Het Franse leger is edel, dapper en bereid om te vechten en te sterven uit liefde voor het Vaderland. De vijand is de Franse overheerser. Vechten is voor Jan Breydel, de aanvoerder van de beenhouwers of maeceliers, geen probleem. Hij verheugt zich juist op de strijd. Breydel staat centraal voor de heldenmoed en kracht. Hij laat zich bijvoorbeeld uitdagen door een Franse soldenier, weet deze te verslaan en ontsnapt ook nog eens als hij om deze daad gevangen wordt genomen. De deken van de wevers, Deconinck is sluw en berekenend. Hij geeft de stad Brugge over, maar wel onder bepaalde voorwaarden. Beide geven alles en willen zelfs hun leven geven voor Vlaanderen, hun land. En daarin staan zij niet alleen. Dat het Vlaamse volk ontembaar is, wordt ook landvoogd De Chantillon pijnlijk duidelijk. ‘[I]n sommige plaatsen, als in Brugge, werden de dienaren van Koning Philippe le Bel zowel bedektelijk als bij klare dag om hals gebracht.’
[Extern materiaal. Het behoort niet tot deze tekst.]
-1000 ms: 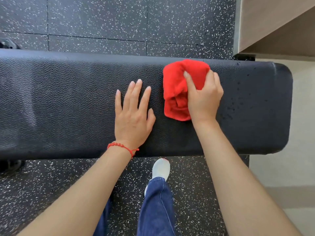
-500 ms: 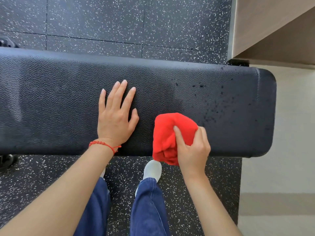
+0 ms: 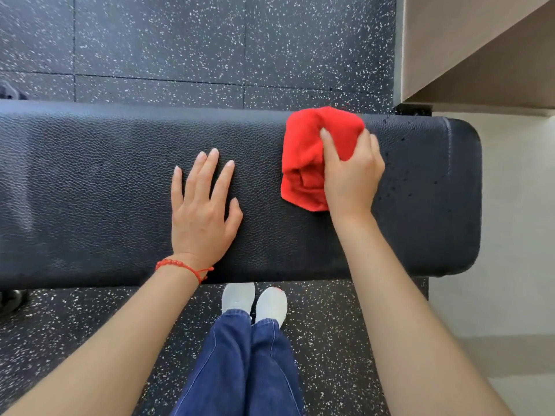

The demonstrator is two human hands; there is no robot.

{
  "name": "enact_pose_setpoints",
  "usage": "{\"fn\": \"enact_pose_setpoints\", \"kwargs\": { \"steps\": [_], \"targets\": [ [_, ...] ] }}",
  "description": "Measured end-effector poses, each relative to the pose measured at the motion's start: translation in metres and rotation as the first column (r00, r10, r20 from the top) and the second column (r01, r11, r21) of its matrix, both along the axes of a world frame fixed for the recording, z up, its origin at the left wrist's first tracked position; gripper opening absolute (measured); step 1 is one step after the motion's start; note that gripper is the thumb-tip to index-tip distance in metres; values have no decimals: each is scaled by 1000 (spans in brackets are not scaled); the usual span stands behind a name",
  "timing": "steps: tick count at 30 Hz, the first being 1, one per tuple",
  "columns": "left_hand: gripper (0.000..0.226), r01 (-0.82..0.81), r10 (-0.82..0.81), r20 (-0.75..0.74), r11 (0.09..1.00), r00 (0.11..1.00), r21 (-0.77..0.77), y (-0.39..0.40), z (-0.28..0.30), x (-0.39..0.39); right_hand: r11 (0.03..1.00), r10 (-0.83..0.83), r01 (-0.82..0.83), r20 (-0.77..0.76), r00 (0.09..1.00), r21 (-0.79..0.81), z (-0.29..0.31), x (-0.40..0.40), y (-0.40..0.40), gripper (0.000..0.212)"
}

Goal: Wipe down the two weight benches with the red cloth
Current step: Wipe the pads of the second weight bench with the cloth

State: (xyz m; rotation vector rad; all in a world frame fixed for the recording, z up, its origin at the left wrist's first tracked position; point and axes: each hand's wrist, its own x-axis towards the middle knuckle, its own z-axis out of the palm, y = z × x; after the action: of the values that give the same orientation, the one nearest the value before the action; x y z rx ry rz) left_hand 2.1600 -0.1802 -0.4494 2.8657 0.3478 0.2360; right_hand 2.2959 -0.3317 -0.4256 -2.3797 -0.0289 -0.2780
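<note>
Right hand [image 3: 351,175] grips bunched red cloth [image 3: 309,157] on weight bench [image 3: 90,175] — left hand [image 3: 201,214] flat, fingers spread

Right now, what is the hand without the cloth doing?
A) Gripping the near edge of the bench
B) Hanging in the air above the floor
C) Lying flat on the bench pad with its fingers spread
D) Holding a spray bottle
C: the left hand lies palm down with straight, spread fingers on the black bench pad, while the right hand grips the red cloth.
</note>
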Motion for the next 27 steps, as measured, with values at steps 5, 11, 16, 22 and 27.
{"fn": "enact_pose_setpoints", "kwargs": {
  "steps": [5,11,16,22,27],
  "targets": [
    [44,-54,55,21,997,998,-47,-4,3,4,1000,-14,14,-46,999,2,2,-46,-29,39],
    [43,-37,43,48,991,998,-130,-54,18,15,1000,-1,0,-111,994,-7,10,-93,-66,36],
    [48,41,-42,1,983,999,-181,-87,13,19,1000,-5,7,-85,996,22,7,-59,-59,38],
    [50,45,-49,-58,997,997,-68,-90,3,17,999,53,-53,-10,999,-2,0,9,-52,41],
    [50,45,-47,-60,998,997,-40,-90,2,16,997,77,-77,-28,997,11,-1,-15,-73,40]
  ]
}}
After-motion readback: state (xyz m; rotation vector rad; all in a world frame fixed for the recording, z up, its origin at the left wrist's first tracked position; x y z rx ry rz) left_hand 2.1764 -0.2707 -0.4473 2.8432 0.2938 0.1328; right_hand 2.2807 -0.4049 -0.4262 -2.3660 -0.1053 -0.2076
Als de Bruggelingen naar Kortrijk vertrekken, juichen zij en roepen ze strijdleuzen. ‘En dan bewogen en wrongen zij hun wapens alsof de vijand reeds voor hen geweest ware.’ Het lijkt erop dat ze moedig en bereid tot vechten zijn. Later spreken ook Gwyde en Jan Borluut hierover: ‘onze mannen zijn van al te goede wil’. Meer edelen bleven trouw aan graaf Gwyde dan te zijn overgelopen naar de vijand. In hoofdstuk 21 wordt uitgebreid besproken welke steden en edelen naar Kortrijk kwamen om te strijden tegen de Fransen.

Edelmoedig of niet?

Er wordt gesuggereerd dat de Vlamingen ‘echte’ en edelmoedige ridders zijn. Conscience beschrijft hoe een zwarte ridder, Robrecht van Bethune, ziet dat een jonkvrouw tegen haar wil door Fransen wordt vastgehouden. Hij verklaart zich haar kamper en redt haar uit de handen van zes Franse ruiters. Hij wordt niet voor niets de Leeuw van Vlaanderen genoemd. Als hij bij de slag bij Kortrijk opduikt in harnas en al, wordt hij de Gulden Ridder genoemd en gezien als Sint Joris. Zijn strijdlust krijgt mythische proporties. En tijdens het gevecht brengt Jan Borluut een dappere Fransman in veiligheid.

Toch zijn de Vlamingen niet altijd edelmoedig en dapper. Zo vermoorden ze vele Fransen in de vroege ochtend, terwijl deze nog in bed liggen. En ook tonen ze geen genade, omdat de Fransen ook geen genade hebben getoond. De vijand achtervolgen ze wel, maar alleen als deze al verslagen blijkt te zijn. En wreed zijn ze ook tegen verraders, zoals Jan Brakel die door het leger op gruwelijke wijze wordt vermoord. Nietsontziend zijn ze tegen andere verraders, zelfs als zij berouw tonen.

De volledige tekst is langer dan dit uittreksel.